Please print the whole listing below exactly as it stands.

▶ **THE DATA**:
========================================================================

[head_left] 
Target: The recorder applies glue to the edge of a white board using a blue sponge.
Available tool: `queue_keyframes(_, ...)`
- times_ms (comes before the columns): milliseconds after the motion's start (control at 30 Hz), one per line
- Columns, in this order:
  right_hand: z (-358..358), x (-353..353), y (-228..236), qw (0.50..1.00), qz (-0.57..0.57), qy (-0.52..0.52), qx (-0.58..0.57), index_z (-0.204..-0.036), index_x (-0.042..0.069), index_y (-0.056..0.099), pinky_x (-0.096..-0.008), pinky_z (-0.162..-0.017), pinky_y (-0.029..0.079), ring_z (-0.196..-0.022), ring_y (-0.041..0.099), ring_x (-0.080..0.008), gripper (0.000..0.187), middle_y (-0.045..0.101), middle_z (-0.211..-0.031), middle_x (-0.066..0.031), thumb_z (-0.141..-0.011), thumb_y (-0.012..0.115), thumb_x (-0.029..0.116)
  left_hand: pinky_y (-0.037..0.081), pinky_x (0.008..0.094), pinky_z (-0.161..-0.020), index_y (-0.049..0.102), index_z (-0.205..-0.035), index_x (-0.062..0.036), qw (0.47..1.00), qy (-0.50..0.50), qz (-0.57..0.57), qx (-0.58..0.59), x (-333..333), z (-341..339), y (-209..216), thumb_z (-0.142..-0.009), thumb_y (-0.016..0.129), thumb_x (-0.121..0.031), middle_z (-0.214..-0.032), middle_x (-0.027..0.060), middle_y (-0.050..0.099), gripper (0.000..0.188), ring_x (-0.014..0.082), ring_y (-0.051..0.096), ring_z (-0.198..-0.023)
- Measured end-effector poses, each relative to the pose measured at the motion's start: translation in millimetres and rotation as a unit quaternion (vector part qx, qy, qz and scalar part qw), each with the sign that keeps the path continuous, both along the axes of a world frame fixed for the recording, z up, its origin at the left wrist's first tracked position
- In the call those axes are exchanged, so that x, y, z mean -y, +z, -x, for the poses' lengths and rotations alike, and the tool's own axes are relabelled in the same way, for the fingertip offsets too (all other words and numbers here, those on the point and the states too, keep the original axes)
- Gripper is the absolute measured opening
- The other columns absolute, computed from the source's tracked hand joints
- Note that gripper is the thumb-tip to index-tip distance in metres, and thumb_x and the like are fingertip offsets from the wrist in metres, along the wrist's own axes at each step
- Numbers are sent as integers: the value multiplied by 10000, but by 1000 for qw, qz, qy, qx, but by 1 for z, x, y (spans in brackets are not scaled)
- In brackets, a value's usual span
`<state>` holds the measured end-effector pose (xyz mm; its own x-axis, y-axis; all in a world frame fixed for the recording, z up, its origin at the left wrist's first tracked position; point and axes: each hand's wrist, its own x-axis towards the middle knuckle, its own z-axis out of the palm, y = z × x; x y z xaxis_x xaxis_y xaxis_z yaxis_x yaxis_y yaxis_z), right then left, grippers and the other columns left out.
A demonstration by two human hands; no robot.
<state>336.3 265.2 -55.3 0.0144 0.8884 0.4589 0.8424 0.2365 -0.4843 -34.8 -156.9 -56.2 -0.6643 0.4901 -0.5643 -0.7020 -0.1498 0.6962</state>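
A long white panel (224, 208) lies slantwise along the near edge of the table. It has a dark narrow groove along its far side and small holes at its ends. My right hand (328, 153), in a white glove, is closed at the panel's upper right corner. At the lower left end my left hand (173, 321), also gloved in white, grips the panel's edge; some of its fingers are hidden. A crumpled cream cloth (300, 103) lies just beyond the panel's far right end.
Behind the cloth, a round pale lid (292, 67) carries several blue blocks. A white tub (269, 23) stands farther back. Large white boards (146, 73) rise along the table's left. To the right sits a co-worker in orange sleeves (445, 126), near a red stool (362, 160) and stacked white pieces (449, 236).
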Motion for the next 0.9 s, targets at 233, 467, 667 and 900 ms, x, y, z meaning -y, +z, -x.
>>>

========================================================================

▶ **TASK ANSWER**:
[head_left] 
Target: The recorder applies glue to the edge of a white board using a blue sponge.
Available tool: `queue_keyframes(_, ...)`
- times_ms (comes before the columns): milliseconds after the motion's start (control at 30 Hz), one per line
- Columns, in this order:
  right_hand: z (-358..358), x (-353..353), y (-228..236), qw (0.50..1.00), qz (-0.57..0.57), qy (-0.52..0.52), qx (-0.58..0.57), index_z (-0.204..-0.036), index_x (-0.042..0.069), index_y (-0.056..0.099), pinky_x (-0.096..-0.008), pinky_z (-0.162..-0.017), pinky_y (-0.029..0.079), ring_z (-0.196..-0.022), ring_y (-0.041..0.099), ring_x (-0.080..0.008), gripper (0.000..0.187), middle_y (-0.045..0.101), middle_z (-0.211..-0.031), middle_x (-0.066..0.031), thumb_z (-0.141..-0.011), thumb_y (-0.012..0.115), thumb_x (-0.029..0.116)
  left_hand: pinky_y (-0.037..0.081), pinky_x (0.008..0.094), pinky_z (-0.161..-0.020), index_y (-0.049..0.102), index_z (-0.205..-0.035), index_x (-0.062..0.036), qw (0.47..1.00), qy (-0.50..0.50), qz (-0.57..0.57), qx (-0.58..0.59), x (-333..333), z (-341..339), y (-209..216), thumb_z (-0.142..-0.009), thumb_y (-0.016..0.129), thumb_x (-0.121..0.031), middle_z (-0.214..-0.032), middle_x (-0.027..0.060), middle_y (-0.050..0.099), gripper (0.000..0.188), ring_x (-0.014..0.082), ring_y (-0.051..0.096), ring_z (-0.198..-0.023)
- Measured end-effector poses, each relative to the pose measured at the motion's start: translation in millimetres and rotation as a unit quaternion (vector part qx, qy, qz and scalar part qw), each with the sign that keeps the path continuous, both along the axes of a world frame fixed for the recording, z up, its origin at the left wrist's first tracked position
- In the call those axes are exchanged, so that x, y, z mean -y, +z, -x, for the poses' lengths and rotations alike, and the tool's own axes are relabelled in the same way, for the fingertip offsets too (all other words and numbers here, those on the point and the states too, keep the original axes)
- Gripper is the absolute measured opening
- The other columns absolute, computed from the source's tracked hand joints
- Note that gripper is the thumb-tip to index-tip distance in metres, and thumb_x and the like are fingertip offsets from the wrist in metres, along the wrist's own axes at each step
- Numbers are sent as integers: the value multiplied by 10000, but by 1000 for qw, qz, qy, qx, but by 1 for z, x, y (spans in brackets are not scaled)
- In brackets, a value's usual span
`<state>` holds the measured end-effector pose (xyz mm; its own x-axis, y-axis; all in a world frame fixed for the recording, z up, its origin at the left wrist's first tracked position; point and axes: each hand's wrist, its own x-axis towards the middle knuckle, its own z-axis out of the palm, y = z × x; x y z xaxis_x xaxis_y xaxis_z yaxis_x yaxis_y yaxis_z), right then left, grippers and the other columns left out.
A demonstration by two human hands; no robot.
<state>336.3 265.2 -55.3 0.0144 0.8884 0.4589 0.8424 0.2365 -0.4843 -34.8 -156.9 -56.2 -0.6643 0.4901 -0.5643 -0.7020 -0.1498 0.6962</state>
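A long white panel (224, 208) lies slantwise along the near edge of the table. It has a dark narrow groove along its far side and small holes at its ends. My right hand (328, 153), in a white glove, is closed at the panel's upper right corner. At the lower left end my left hand (173, 321), also gloved in white, grips the panel's edge; some of its fingers are hidden. A crumpled cream cloth (300, 103) lies just beyond the panel's far right end.
Behind the cloth, a round pale lid (292, 67) carries several blue blocks. A white tub (269, 23) stands farther back. Large white boards (146, 73) rise along the table's left. To the right sits a co-worker in orange sleeves (445, 126), near a red stool (362, 160) and stacked white pieces (449, 236).
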Motion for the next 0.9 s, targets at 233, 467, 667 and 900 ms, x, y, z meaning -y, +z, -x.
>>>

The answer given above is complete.